### [Collected data entries]
-----

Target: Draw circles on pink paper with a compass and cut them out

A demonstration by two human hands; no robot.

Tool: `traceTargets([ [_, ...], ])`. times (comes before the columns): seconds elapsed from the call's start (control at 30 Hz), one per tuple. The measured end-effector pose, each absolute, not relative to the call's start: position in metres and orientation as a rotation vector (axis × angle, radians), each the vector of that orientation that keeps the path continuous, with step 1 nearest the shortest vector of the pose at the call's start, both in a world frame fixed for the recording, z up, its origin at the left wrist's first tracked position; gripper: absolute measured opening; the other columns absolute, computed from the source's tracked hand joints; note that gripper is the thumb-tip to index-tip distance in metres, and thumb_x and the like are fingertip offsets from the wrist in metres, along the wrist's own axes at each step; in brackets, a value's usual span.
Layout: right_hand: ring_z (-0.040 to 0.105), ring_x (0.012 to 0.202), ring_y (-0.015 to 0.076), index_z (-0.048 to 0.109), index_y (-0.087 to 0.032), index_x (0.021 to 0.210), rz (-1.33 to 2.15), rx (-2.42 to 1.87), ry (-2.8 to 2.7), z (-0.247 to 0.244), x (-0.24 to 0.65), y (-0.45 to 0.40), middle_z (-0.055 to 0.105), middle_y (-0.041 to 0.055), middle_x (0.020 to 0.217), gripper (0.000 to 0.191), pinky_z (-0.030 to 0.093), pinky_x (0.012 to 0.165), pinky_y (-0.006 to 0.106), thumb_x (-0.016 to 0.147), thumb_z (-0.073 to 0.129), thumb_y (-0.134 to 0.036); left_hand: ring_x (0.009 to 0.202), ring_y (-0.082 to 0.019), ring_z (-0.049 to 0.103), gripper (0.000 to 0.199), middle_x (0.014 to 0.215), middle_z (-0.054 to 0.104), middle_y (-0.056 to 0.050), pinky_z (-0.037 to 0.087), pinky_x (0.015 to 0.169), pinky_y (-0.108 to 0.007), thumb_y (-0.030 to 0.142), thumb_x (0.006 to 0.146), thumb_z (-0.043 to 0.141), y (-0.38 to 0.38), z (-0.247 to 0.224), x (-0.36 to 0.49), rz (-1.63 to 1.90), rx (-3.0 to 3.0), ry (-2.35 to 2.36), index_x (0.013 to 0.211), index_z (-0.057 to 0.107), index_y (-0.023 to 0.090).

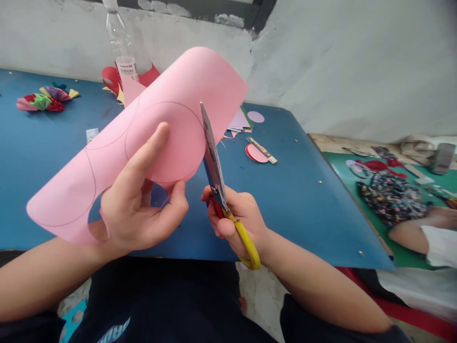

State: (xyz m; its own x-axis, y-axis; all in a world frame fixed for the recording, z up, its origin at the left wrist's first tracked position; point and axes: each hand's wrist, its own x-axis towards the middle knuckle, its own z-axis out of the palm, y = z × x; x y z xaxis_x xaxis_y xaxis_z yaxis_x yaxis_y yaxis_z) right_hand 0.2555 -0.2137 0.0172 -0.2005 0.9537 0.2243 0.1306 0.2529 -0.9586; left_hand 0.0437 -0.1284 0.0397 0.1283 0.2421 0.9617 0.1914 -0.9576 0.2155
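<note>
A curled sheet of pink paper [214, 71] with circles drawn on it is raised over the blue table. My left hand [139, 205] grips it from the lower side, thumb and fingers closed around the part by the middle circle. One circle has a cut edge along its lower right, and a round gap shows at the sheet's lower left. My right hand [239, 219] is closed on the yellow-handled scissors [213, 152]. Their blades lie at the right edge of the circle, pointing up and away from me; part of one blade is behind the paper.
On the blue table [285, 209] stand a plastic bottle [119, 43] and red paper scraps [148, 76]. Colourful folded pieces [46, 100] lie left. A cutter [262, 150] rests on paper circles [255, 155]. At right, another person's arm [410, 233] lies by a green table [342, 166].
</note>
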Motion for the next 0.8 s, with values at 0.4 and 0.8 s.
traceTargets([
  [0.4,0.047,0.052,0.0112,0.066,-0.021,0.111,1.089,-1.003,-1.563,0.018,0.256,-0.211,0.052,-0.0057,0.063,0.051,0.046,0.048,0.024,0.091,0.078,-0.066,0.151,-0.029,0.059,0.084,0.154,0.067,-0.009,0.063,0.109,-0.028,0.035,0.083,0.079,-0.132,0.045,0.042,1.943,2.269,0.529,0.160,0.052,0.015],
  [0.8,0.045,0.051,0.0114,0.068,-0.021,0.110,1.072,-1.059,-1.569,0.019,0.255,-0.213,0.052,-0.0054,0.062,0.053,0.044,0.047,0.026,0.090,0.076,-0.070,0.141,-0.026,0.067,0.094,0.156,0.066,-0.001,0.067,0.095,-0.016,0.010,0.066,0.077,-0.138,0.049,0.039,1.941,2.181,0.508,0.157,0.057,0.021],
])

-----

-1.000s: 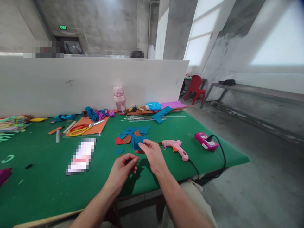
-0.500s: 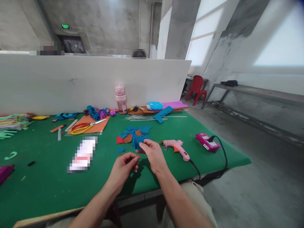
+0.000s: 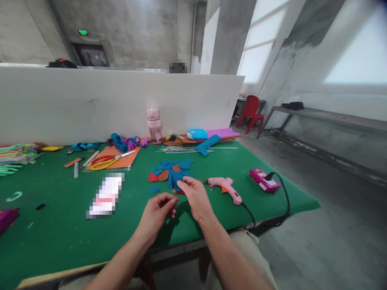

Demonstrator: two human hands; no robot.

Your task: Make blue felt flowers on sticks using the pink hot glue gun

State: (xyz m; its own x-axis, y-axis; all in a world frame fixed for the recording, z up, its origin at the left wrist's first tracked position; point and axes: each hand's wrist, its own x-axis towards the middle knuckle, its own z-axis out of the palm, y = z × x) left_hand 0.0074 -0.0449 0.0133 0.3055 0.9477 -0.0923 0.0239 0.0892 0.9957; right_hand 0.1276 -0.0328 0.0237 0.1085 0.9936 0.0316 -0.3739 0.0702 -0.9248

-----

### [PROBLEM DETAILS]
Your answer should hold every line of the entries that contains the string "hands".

### [ANSWER TO THE PROBLEM]
A demonstration by two human hands; no robot.
Demonstrator: two human hands; no robot.

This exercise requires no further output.